4. Agricultura: El Super-Suelo
Comemos volcanes. Es un simple hecho de la geología que el suelo volcánico (Andisol) es el más fértil de la Tierra.
- Los Nutrientes: El magma es roca fresca, rica en minerales como potasio, fósforo y calcio que aún no han sido lixiviados por la lluvia. La ceniza actúa como un fertilizante natural.
- Italia: El famoso tomate San Marzano, esencial para la salsa de pizza napolitana, crece mejor en el suelo volcánico del Monte Vesubio. La ceniza porosa mejora el drenaje y retiene el calor, extendiendo la temporada de crecimiento.
- Café: El “Cinturón del Café” se superpone significativamente con el Cinturón de Fuego. Desde las Montañas Azules de Jamaica hasta las tierras altas de Colombia y Sumatra, los mejores granos de café crecen en laderas volcánicas.
- La Compensación: Los agricultores conocen el riesgo. En Indonesia, las aldeas se arrastran cada vez más alto por las laderas de Merapi para acceder a este suelo. Aceptan la apuesta: una cosecha que alimenta a su familia durante un año vale el riesgo de una erupción que podría ocurrir una vez en una generación.
5. Sistemas de alerta temprana: El factor humano
La tecnología es inútil si la gente no confía en ella. Las adaptaciones más exitosas son sociales, no solo tecnológicas.
Los “Vigías” de Ecuador
Cuando el volcán Tungurahua despertó en 1999, la relación entre científicos y lugareños era tensa.
- La Innovación: Los científicos crearon una red de “vigías”: agricultores locales que viven en el volcán. Se les dieron radios y capacitación básica.
- El circuito de retroalimentación: Los agricultores informaron observaciones visuales (vapor, ruido, ceniza) al observatorio. A cambio, los científicos compartieron datos sísmicos directamente con los agricultores.
- El Resultado: Esto generó confianza mutua. Cuando llegó la gran erupción en 2006, los vigías coordinaron la evacuación de sus propias aldeas. Se salvaron miles de vidas porque la advertencia provino de un vecino, no de un extraño con bata de laboratorio.
La sirena y el SMS
- Nueva Zelanda: En el monte Ruapehu, una popular estación de esquí se encuentra en el camino de posibles lahares. Los valles están equipados con sensores acústicos. Si se detecta un lahar, las sirenas suenan en los campos de esquí, dando a los esquiadores solo unos minutos para trepar a las crestas designadas de terreno alto.
- Transmisiones celulares: En Islandia, Japón y ahora en la UE, el teléfono en su bolsillo es un dispositivo que salva vidas.

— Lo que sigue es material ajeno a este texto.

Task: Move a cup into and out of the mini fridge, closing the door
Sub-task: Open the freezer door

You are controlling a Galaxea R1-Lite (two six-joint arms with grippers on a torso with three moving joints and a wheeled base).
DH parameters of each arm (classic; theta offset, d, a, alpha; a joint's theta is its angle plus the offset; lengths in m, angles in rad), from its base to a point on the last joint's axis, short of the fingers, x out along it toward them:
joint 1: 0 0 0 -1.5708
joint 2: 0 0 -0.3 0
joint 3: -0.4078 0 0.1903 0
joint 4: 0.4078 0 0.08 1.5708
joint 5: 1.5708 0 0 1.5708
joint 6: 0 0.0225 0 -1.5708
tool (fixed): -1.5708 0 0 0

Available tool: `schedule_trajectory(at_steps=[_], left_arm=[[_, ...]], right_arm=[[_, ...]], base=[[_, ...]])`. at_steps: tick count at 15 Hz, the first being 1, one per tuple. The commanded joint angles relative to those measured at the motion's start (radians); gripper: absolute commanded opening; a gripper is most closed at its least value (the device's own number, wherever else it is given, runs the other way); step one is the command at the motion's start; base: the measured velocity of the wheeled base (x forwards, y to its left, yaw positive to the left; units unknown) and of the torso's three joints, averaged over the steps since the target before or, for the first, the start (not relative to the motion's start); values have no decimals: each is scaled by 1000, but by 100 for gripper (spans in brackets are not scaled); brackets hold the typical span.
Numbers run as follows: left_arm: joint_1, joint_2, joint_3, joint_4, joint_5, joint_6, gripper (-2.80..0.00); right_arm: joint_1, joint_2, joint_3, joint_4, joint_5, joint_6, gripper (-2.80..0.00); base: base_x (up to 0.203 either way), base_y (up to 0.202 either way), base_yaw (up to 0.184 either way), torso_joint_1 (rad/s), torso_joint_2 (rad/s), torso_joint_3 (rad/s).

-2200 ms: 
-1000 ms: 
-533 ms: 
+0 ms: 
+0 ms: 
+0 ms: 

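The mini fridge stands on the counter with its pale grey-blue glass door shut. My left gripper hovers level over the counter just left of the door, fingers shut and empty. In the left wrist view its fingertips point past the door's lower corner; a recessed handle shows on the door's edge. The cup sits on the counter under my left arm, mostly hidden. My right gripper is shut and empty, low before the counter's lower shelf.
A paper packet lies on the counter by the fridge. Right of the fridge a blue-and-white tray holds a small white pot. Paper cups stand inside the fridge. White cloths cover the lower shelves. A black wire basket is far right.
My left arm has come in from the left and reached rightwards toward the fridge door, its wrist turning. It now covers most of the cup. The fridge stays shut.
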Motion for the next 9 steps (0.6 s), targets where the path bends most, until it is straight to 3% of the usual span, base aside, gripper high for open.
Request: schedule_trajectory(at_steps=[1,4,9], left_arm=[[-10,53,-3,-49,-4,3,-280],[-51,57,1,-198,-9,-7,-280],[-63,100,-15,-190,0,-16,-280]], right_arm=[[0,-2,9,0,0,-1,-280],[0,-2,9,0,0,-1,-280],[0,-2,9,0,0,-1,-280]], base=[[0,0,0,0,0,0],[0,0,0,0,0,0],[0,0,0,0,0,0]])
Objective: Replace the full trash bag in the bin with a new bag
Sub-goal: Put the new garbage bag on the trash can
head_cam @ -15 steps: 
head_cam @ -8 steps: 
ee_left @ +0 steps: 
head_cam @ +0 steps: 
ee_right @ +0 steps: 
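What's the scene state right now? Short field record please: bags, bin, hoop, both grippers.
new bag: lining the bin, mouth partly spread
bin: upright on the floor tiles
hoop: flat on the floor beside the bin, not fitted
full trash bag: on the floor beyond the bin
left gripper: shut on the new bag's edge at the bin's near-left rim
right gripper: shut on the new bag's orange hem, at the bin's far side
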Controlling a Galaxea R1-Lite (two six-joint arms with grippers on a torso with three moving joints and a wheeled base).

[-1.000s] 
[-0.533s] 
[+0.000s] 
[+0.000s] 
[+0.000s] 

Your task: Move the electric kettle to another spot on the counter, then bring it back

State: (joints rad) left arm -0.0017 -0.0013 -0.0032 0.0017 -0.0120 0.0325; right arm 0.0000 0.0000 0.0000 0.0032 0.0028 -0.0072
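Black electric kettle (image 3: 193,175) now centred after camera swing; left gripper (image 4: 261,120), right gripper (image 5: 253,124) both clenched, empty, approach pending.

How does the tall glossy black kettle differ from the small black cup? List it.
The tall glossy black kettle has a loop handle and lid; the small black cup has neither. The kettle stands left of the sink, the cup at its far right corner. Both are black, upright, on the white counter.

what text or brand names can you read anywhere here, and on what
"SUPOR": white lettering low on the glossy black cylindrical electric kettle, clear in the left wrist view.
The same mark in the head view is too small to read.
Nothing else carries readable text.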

Las autoridades pueden geocercar un área y enviar una alerta estridente a todos los teléfonos dentro de la zona de peligro, evitando las redes de voz congestionadas.
6. Turismo: La espada de doble filo
Para muchas regiones, el volcán es el empleador.
- Volcano Boarding: En Nicaragua (Cerro Negro), los lugareños crearon una industria próspera donde los turistas usan monos y se deslizan por las laderas de ceniza negra en tablas de madera contrachapada.
- La Economía: En Guatemala (Pacaya) e Indonesia (Bromo), pueblos enteros trabajan como guías, cuidadores de caballos o conductores de jeep. El volcán proporciona dinero en efectivo en una economía de subsistencia.
- El Dilema: Esta dependencia económica crea un conflicto peligroso. Cerrar un parque nacional debido a “inquietud” mata los ingresos locales. Esto puede presionar a las autoridades para que mantengan los sitios abiertos demasiado tiempo, como se vio en la trágica erupción de 2019 en Whakaari/White Island en Nueva Zelanda, donde los turistas estaban en el borde del cráter cuando estalló.
Conclusión
Vivir con volcanes es un baile dinámico. Requiere vigilancia constante, infraestructura robusta y un profundo respeto por la escala de tiempo geológica. No podemos conquistar el volcán. No podemos detener la lava. Pero a través de la ciencia, la ingeniería y la resiliencia social, podemos labrarnos una existencia próspera en sus flancos. Podemos usar su calor, comer su generosidad y maravillarnos de su belleza, al menos hasta que la montaña decida que es hora de recuperarlo todo.